Subdocument upsert / insert

I have the below object inside couchbase document.

{
‘dict’: {
‘nestedDict’: {
‘value1’: 123,
‘value2’: 456,
‘value3’: 789
},

}

And I have map object as shown below

“value4”, 987
“value5”, 654

I need to update the couchbase document. Using upsert or insert is there is a way to update so that I get the following saved inside the couchbase.

{
‘dict’: {
‘nestedDict’: {
‘value1’: 123,
‘value2’: 456,
‘value3’: 789,
‘value4’: 987,
‘value5’: 654
},

}

I tried with insert and upsert

bucket…mutateIn(id).upsert(“dict.nestedDict”, getMap(), new SubdocOptionsBuilder().createPath(true)).execute();

But I get below. Just curious whether is there is way to preserve subdocuments that are not matching with the map object. Basically only the map object should
be inserted or updated based on on the map key.

{
‘dict’: {
‘nestedDict’: {
‘value4’: 987,
‘value5’: 654
},

}
CC: @vsr1 @graham.pople

Thanks

If you want to use N1QL

UPDATE mybucket AS b  USE KEYS "key1"
SET b.dict.nestedDict = OBJECT_CONCAT(b.dict.nestedDict, {"value4":987, "value5":654});

I am not expert in subdoc operations and @graham.pople able to answer that

1 Like

Thank you and it worked. Let’s wait for @graham.pople if he has better way to achieve via subdoc operations.

Hi @y2k1975
That code snippet will replace the contents of dict.nestedDict with the contents of getMap(), which is what you’re seeing.
So you want a way to merge a map with an existing one? There’s not a built-in Sub-Document spec for that, but if the new map has a small number of keys, you could loop over it and build it up manually? Like this:
JsonObject newMap;

        if (newMap.getNames().size() > 16) {
            throw new RuntimeException("Too many fields!");
        }

        List<MutateInSpec> specs = new ArrayList<>();
        for (String key : newMap.getNames()) {
            specs.add(MutateInSpec.upsert("dict.nestedDict." + key, newMap.getLong(key)).createPath());
        }

        collection.mutateIn(id, specs);

(nb I’ve written this example in SDK3 rather than SDK2, as SDK2 is only about 6 months off EOL at this point. But you can easily adapt the example for SDK2 of course.)

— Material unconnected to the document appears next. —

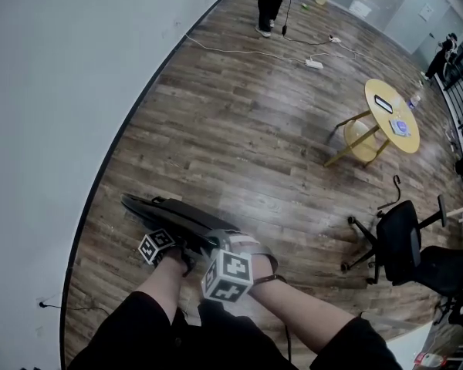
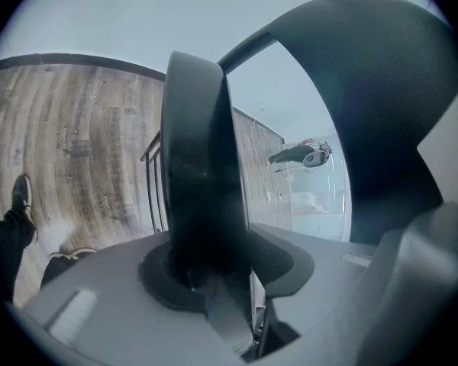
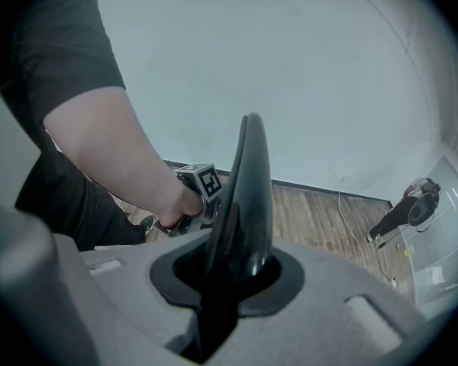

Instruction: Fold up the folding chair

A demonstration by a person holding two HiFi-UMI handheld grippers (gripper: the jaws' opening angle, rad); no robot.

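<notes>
Black folding chair [image 1: 177, 216] is lying collapsed flat, seat and back stacked together, low over the wood floor [image 1: 239, 137] and just beside the grey wall [image 1: 54, 91], at bottom left of the head view; cannot tell whether its far end is touching the floor. Both grippers are gripping it from the person's side. The left gripper [image 2: 214, 280] is pinching a thick black panel edge of the chair, pads pressing on both faces. The panel is running straight up out of the jaw slot, with a second curved black part arching over at upper right of the left gripper view. The right gripper [image 3: 230, 274] is clamping a thinner black edge, jaws nearly together on it, the edge standing upright and leaning slightly. A marker cube [image 3: 206, 180] and the hand [image 3: 164, 200] holding the left gripper are showing just behind that edge, so the two grippers are sitting close together on the same end. Sitting well apart on the floor: round yellow table [image 1: 392, 114], black office chair [image 1: 397, 241], white cable [image 1: 255, 52], and a person [image 1: 270, 2] standing at the far end
</notes>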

Of course, this does have the limitation that you can only support 16 fields in the map. If you have more then you could use @vsr1’s suggestion above, or do a full-document get-and-replace, or do multiple mutateIn calls.

1 Like

Thank you @graham.pople. At this point we are using 2.7 and I will check the same with this version. At this point we are having less than 16 fields and no possibility to go beyond that in near future. I will try with equivalent way to achieve using 2.7 version. Also @vsr1 is there is anything specific we need to build in index if we are using those queries.